The overhead depends on your error rate and num_retries setting. At a 15% 429 error rate with num_retries=2, you pay approximately 30% more in prompt tokens than your per-request cost model predicts. For a team spending $10,000 per month on LLM inference, that is roughly $3,000 in invisible overhead attributed to real users and teams as if it were genuine consumption.
Why does my AI gateway cost attribution look accurate but my provider bill is higher?
The most common cause is retry overhead from an AI gateway retry storm. Your gateway spend log sums all requests including retries, but many FinOps dashboards group by successful responses or user session, missing the full retry chain. Compare your provider billing total against your gateway attribution total for the same time window. A persistent overage of 10 to 30% is the signature of unlogged retry activity.

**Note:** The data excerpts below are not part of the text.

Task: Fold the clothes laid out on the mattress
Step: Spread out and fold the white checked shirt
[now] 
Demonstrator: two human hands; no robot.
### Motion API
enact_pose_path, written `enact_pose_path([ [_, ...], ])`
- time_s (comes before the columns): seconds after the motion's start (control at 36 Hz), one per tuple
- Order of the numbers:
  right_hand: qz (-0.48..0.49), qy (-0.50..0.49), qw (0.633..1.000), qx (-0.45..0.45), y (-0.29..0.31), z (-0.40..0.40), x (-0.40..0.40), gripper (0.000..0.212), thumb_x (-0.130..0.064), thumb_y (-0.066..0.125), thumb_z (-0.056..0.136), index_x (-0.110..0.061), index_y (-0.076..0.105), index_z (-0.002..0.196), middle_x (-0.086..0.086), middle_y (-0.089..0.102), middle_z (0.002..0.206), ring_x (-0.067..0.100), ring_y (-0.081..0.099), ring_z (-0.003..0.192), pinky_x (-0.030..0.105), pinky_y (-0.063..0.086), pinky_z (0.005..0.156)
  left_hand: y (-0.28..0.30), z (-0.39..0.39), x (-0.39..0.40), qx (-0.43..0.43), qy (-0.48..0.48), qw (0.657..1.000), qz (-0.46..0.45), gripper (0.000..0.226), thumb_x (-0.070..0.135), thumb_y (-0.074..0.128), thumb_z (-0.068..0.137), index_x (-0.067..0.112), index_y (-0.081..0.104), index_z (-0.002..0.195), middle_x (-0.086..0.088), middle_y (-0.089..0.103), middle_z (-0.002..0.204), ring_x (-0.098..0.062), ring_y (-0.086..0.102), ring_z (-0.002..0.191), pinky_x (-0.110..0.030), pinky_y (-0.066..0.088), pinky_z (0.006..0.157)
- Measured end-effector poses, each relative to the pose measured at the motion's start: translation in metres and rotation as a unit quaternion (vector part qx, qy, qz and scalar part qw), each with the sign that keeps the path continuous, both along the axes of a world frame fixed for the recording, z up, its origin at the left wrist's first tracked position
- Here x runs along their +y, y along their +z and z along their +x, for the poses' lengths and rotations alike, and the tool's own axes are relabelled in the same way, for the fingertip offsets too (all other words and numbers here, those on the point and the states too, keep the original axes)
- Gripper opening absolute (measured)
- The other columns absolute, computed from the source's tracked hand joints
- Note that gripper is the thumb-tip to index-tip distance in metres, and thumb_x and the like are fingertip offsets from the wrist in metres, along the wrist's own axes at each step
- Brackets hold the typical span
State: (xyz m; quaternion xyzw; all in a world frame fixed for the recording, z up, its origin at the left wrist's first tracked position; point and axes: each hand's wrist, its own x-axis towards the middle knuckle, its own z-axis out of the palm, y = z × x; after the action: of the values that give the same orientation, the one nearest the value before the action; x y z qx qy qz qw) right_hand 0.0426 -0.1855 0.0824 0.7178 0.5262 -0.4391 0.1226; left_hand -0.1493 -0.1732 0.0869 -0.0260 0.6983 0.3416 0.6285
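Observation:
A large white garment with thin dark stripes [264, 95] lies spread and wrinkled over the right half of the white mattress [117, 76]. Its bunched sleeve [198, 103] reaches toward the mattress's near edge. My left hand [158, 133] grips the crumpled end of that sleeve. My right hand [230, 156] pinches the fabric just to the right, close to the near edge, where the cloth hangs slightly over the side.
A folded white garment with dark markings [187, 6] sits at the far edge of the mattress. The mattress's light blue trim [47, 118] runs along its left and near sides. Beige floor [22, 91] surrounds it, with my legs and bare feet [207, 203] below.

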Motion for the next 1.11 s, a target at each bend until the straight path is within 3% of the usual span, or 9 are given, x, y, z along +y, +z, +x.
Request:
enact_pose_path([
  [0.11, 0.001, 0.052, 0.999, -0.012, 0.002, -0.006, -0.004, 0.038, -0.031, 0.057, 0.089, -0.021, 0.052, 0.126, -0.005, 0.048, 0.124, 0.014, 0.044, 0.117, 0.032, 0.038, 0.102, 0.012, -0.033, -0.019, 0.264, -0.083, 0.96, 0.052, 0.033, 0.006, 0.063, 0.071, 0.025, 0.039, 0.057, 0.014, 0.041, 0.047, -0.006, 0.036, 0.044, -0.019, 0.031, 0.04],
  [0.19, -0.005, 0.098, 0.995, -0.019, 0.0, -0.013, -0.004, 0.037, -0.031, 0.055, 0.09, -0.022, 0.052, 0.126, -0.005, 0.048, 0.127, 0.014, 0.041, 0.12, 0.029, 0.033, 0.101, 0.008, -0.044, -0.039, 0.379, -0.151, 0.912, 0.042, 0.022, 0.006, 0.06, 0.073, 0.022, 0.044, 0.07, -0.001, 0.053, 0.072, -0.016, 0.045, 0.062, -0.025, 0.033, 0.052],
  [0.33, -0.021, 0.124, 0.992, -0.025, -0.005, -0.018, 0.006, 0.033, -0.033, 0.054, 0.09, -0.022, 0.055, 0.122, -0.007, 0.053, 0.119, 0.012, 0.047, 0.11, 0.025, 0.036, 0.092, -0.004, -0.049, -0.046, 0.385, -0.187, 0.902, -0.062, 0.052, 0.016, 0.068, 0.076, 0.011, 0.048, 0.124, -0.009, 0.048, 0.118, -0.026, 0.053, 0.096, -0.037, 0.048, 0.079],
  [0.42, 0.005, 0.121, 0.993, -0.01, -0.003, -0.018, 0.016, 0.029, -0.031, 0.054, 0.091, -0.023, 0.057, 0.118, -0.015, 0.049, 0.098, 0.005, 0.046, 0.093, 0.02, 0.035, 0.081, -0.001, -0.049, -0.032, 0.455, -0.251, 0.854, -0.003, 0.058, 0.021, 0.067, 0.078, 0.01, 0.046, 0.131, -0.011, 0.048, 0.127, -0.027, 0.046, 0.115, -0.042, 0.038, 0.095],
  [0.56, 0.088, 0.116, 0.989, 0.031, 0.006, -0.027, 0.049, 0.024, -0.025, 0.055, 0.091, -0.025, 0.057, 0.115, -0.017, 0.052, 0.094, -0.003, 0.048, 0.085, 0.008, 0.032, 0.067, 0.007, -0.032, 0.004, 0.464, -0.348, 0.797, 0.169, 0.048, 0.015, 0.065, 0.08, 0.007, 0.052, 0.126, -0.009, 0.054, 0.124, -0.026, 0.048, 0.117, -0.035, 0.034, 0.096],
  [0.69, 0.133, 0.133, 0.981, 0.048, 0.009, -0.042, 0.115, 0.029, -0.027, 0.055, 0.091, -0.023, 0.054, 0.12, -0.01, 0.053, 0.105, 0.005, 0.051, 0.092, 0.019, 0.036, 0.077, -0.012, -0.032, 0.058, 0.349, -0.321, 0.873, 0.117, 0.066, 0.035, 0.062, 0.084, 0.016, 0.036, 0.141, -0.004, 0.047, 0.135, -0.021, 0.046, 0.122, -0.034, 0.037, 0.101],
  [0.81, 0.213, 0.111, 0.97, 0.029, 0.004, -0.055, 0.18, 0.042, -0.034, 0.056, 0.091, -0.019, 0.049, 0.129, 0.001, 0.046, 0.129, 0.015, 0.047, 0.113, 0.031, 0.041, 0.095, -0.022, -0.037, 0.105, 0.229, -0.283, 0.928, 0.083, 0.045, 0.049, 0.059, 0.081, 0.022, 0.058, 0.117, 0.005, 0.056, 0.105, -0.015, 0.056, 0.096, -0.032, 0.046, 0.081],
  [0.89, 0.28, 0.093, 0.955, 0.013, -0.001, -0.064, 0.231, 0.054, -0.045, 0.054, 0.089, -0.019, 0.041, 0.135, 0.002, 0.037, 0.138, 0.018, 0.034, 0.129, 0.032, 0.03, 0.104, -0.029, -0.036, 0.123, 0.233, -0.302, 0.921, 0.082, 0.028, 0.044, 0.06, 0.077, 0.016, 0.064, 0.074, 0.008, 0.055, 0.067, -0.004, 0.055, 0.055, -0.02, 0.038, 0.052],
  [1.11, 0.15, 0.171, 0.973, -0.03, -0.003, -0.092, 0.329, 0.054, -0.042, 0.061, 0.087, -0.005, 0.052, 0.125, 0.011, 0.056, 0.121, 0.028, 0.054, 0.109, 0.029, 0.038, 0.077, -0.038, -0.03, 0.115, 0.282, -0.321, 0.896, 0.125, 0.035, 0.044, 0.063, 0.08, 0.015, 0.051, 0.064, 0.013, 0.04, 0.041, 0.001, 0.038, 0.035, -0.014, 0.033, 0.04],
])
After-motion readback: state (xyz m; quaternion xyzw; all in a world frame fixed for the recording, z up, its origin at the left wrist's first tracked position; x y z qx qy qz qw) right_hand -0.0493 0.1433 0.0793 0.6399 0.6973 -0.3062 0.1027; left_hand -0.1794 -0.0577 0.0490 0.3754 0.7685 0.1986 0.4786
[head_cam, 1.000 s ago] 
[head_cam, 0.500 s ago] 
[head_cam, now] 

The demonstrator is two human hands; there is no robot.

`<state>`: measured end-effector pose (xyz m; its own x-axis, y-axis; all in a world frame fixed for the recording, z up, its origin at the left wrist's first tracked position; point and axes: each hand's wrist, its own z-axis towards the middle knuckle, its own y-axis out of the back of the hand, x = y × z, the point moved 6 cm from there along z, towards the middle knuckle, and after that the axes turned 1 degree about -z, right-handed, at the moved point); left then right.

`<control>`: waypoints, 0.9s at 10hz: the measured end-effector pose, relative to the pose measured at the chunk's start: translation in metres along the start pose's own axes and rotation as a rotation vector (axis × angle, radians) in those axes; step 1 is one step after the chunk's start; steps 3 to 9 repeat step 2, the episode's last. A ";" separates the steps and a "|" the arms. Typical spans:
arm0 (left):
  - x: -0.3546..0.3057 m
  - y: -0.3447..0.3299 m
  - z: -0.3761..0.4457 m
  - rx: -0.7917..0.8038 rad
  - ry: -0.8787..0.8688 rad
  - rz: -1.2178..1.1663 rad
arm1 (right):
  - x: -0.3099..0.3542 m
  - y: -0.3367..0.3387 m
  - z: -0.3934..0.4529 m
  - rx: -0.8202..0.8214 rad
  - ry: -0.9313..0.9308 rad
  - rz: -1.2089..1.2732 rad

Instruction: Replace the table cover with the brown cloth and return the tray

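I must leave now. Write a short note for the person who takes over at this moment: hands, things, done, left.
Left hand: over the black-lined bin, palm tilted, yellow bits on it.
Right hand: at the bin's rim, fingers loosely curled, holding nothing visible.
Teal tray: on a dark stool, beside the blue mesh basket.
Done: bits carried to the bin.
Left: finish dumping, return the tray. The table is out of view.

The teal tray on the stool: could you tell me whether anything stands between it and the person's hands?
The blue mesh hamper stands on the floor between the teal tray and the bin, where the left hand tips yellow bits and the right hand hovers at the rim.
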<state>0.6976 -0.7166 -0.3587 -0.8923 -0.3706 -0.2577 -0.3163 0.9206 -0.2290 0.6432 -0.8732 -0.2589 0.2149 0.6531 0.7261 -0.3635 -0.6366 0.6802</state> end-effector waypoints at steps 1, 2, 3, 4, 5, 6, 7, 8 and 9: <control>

Can I fix the LLM request retry overhead attribution gap without changing my gateway schema?
Yes. The fastest fix is a periodic billing delta check: provider bill minus gateway attribution total for the same period. This does not tell you which team generated the retry overhead, but it quantifies the gross impact. For per-team attribution, you need trace-level burst detection or custom is_retry tagging in your gateway configuration.
Does OpenTelemetry track LLM request retry attempts automatically?
No. The OpenTelemetry Semantic Conventions for Generative AI (v1.41.0) do not define retry attributes. Standard OTel spans have no gen_ai.request.is_retry or gen_ai.request.retry_attempt field. Every observability backend ingesting OTel GenAI data therefore treats retry attempts as independent requests, which means standard cost dashboards built on OTel data overcount token usage in direct proportion to the retry rate.
What is the easiest way to detect an AI gateway retry storm in production?
Look for clusters of requests from the same team_id or user within a 30-second window that share identical input_tokens counts and where all but the last request returned a non-200 status. Most gateway observability tools log individual requests but do not group them by retry relationship. The AI Cost Attribution Auditor automates this burst detection and surfaces the LLM retry cost impact per team in a format ready for chargeback reporting.